__WHAT YOU HAVE TO DO__. Please state how many lines of the data contain "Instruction". The number by itself is enough.

Records from a collection:
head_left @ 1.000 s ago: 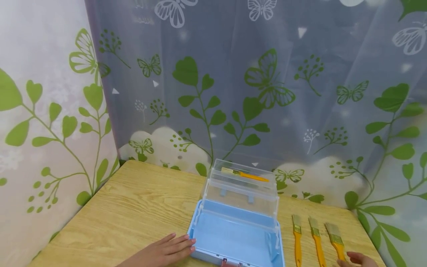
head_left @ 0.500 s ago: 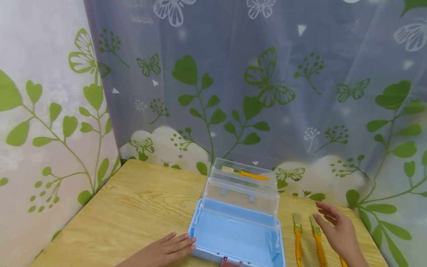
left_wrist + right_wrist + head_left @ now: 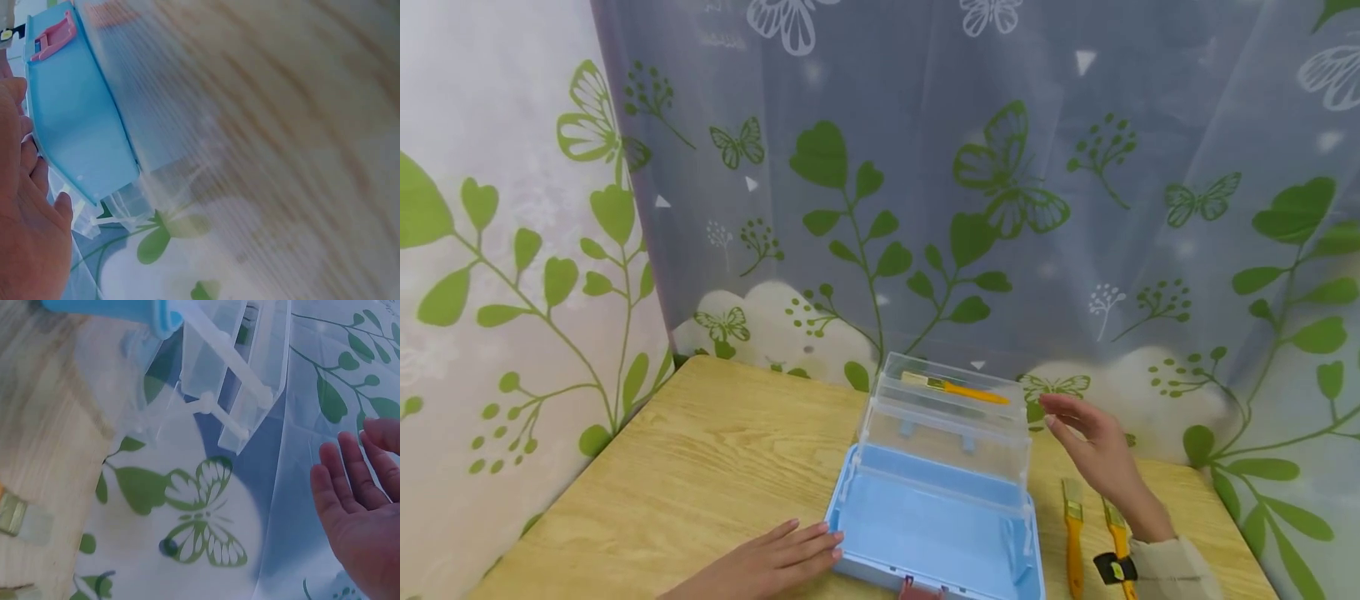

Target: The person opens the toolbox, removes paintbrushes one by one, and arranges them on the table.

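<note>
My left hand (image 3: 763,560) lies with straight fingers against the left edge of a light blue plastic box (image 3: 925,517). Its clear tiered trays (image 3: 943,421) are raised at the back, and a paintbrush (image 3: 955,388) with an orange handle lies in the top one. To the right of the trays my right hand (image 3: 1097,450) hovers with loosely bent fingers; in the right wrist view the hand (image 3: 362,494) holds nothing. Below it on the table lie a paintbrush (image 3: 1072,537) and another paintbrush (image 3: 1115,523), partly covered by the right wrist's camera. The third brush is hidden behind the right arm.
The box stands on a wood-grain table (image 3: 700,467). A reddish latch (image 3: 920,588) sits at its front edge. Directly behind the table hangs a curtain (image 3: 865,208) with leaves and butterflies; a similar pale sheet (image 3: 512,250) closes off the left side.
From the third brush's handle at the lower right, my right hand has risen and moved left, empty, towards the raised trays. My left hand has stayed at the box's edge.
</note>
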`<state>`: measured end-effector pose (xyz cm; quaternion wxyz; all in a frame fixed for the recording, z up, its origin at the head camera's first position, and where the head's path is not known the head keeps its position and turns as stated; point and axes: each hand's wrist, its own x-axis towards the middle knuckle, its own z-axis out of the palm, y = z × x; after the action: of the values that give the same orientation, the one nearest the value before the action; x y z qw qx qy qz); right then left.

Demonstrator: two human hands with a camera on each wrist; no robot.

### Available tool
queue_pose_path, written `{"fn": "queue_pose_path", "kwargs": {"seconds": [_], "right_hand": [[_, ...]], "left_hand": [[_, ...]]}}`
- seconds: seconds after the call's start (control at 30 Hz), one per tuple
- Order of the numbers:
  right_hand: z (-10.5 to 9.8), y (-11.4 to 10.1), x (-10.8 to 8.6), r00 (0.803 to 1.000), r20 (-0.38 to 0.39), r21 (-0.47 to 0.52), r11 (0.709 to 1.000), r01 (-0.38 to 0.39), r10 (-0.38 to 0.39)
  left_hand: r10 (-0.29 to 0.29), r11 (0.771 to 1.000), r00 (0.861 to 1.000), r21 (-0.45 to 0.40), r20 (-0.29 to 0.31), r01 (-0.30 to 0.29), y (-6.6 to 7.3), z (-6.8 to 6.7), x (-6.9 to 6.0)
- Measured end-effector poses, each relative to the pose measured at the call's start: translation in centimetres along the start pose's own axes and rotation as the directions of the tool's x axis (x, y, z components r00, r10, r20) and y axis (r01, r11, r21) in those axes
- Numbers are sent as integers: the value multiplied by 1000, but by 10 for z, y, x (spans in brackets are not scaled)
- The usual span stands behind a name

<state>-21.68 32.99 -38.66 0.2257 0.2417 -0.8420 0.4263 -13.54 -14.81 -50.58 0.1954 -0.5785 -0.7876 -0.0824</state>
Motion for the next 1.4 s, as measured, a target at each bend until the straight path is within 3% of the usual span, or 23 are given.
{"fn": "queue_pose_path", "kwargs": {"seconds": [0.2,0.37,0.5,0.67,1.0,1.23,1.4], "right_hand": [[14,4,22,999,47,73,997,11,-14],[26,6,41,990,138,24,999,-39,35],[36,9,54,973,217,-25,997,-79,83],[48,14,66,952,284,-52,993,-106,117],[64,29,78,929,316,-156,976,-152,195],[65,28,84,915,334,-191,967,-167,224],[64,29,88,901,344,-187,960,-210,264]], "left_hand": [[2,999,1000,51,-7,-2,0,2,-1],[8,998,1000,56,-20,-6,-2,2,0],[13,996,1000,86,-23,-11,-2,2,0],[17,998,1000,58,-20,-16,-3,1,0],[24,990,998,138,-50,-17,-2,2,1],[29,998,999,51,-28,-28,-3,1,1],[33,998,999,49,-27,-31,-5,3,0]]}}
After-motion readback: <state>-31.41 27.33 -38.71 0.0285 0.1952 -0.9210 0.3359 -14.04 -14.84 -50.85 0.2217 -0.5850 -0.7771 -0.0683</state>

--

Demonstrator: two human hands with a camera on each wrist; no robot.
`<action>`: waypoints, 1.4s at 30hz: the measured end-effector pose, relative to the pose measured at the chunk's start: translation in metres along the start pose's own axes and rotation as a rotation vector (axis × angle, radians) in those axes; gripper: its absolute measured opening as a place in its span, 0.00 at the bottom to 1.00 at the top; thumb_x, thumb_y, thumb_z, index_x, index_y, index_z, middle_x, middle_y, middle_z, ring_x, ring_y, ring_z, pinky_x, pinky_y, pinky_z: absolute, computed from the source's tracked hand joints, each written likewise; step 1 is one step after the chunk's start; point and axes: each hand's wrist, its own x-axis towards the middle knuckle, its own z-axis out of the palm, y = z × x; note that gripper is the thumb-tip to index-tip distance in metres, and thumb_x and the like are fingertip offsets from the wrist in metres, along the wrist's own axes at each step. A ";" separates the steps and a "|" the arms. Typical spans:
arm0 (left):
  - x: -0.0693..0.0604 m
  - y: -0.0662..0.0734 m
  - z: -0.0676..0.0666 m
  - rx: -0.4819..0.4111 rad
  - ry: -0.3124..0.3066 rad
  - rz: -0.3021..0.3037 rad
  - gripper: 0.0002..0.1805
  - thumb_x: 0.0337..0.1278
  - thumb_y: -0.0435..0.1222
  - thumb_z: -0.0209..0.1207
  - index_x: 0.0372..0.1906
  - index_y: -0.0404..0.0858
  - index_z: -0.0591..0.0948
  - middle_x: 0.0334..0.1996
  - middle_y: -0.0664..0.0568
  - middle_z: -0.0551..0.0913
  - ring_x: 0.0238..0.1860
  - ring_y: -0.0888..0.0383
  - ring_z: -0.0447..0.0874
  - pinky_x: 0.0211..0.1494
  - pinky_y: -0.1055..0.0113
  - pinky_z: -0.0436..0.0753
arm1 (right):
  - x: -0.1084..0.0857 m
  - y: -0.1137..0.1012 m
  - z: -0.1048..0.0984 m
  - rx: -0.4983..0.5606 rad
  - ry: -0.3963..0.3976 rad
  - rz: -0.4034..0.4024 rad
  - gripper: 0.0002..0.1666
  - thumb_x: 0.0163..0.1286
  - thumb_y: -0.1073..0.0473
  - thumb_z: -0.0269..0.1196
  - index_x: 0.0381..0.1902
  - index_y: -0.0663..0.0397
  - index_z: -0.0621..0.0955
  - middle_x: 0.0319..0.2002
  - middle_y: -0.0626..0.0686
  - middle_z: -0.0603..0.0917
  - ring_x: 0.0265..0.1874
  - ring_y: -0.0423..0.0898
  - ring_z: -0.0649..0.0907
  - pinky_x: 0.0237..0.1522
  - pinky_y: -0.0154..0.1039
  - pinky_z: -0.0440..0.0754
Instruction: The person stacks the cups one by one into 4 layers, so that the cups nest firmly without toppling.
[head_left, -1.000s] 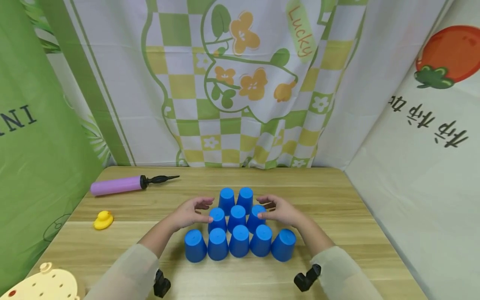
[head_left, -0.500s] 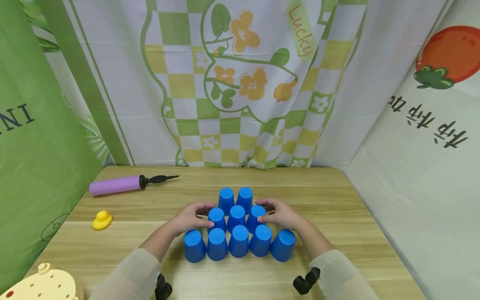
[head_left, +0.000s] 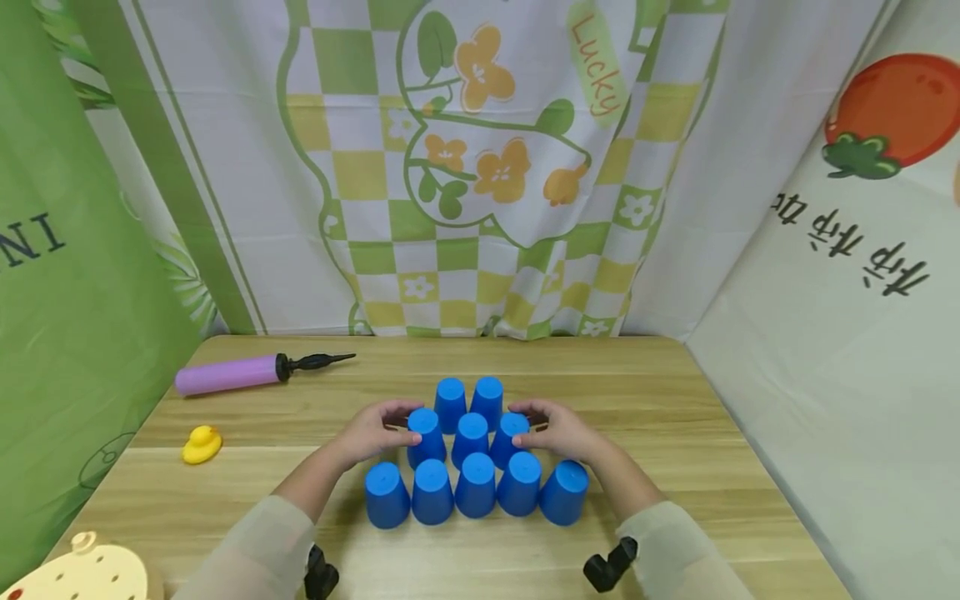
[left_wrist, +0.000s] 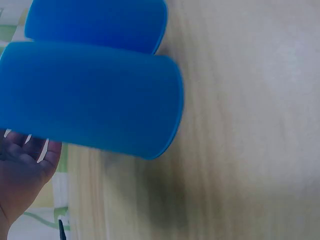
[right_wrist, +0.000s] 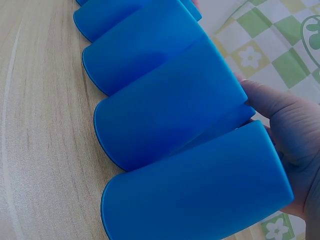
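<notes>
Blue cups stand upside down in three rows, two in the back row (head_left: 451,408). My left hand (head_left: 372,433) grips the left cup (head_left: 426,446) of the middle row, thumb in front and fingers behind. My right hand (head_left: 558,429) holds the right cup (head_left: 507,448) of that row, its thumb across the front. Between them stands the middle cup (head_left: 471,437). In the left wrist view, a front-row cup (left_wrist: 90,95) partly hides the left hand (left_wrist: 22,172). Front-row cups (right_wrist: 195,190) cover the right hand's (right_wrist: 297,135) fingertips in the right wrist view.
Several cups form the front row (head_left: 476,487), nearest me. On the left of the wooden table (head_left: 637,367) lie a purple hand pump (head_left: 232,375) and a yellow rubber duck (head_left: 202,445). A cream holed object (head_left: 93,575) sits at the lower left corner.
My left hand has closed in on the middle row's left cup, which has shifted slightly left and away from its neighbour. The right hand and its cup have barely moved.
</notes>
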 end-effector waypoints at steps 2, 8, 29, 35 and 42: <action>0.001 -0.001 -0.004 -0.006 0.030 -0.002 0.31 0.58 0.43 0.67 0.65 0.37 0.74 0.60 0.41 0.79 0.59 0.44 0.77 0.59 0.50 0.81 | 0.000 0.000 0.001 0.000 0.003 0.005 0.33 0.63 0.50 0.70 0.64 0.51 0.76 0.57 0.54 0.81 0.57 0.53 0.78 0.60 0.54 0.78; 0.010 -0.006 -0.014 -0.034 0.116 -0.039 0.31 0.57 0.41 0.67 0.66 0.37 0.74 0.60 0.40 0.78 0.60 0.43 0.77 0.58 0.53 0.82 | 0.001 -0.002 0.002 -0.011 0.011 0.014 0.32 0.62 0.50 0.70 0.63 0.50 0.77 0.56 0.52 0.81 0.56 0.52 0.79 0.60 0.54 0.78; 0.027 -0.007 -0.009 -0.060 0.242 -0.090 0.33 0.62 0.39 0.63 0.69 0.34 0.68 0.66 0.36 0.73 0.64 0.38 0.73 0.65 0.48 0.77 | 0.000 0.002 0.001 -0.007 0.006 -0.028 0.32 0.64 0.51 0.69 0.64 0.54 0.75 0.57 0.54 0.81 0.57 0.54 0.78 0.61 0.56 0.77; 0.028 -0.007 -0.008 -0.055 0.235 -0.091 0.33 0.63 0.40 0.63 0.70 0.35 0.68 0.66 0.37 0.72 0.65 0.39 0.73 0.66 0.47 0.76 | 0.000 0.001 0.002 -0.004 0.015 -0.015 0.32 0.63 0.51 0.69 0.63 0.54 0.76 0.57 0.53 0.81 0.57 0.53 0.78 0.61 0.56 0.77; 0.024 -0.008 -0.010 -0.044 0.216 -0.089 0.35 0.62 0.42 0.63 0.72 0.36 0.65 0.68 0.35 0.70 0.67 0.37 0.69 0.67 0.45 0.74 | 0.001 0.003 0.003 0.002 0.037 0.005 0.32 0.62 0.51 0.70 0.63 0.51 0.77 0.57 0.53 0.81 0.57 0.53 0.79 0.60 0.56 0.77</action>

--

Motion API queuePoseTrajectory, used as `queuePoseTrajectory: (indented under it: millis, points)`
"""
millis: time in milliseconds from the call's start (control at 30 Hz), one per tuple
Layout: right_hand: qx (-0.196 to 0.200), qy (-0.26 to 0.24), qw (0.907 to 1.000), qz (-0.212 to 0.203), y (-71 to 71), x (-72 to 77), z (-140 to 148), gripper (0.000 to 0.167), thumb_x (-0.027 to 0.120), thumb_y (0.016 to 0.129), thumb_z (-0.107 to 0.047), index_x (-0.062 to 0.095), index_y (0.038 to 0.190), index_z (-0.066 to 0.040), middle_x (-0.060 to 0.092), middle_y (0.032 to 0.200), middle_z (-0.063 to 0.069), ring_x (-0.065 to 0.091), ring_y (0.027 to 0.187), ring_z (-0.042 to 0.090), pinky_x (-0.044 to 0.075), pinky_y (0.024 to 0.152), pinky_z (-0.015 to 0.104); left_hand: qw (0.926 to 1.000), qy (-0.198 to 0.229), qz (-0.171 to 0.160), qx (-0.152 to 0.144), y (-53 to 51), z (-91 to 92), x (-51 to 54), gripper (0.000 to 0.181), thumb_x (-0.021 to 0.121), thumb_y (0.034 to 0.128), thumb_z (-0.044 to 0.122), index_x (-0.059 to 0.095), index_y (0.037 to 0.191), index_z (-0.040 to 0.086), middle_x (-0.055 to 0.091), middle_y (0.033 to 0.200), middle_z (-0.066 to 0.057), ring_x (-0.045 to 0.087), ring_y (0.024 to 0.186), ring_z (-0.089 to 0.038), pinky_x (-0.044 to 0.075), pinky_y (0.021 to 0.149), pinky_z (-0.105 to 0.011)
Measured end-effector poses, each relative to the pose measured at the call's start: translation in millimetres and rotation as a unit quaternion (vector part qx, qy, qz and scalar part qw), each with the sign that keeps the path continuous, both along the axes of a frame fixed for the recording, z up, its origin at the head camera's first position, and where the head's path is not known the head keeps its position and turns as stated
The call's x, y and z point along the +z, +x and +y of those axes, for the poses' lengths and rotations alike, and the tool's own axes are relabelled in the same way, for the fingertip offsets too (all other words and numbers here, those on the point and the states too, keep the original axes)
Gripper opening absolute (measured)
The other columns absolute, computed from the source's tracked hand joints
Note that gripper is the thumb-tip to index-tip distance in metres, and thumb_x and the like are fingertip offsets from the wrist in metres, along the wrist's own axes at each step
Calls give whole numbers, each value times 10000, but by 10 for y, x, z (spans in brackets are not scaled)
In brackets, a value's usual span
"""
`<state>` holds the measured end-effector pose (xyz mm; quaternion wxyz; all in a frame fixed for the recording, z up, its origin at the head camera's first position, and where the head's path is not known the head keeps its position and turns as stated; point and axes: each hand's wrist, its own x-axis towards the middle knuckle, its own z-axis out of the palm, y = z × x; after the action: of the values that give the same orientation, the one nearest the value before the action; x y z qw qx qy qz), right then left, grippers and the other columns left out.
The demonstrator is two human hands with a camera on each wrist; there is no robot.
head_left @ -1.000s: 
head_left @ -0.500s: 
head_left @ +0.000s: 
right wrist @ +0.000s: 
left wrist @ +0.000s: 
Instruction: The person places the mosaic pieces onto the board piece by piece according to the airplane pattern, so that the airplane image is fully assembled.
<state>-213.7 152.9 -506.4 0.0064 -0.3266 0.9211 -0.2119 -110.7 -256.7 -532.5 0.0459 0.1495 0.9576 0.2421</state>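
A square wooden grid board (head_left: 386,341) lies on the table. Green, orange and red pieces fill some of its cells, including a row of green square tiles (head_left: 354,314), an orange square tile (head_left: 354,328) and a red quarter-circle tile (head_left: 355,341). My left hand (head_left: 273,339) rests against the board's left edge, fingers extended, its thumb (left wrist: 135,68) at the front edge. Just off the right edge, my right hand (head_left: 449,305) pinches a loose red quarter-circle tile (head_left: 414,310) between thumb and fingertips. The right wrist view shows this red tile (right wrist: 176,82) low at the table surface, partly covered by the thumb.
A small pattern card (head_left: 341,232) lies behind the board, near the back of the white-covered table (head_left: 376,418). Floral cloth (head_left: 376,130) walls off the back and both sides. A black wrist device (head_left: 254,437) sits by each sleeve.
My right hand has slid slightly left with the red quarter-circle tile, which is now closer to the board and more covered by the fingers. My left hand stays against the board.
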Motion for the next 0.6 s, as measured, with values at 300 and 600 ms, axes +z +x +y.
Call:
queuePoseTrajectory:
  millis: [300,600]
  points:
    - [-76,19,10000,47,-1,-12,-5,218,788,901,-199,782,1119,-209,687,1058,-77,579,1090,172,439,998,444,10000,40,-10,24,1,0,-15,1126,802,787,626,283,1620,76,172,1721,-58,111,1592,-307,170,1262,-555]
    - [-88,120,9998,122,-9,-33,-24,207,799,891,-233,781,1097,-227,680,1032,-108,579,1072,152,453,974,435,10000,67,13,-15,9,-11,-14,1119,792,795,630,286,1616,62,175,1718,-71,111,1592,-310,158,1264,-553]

__WRITTEN REPLY__. 2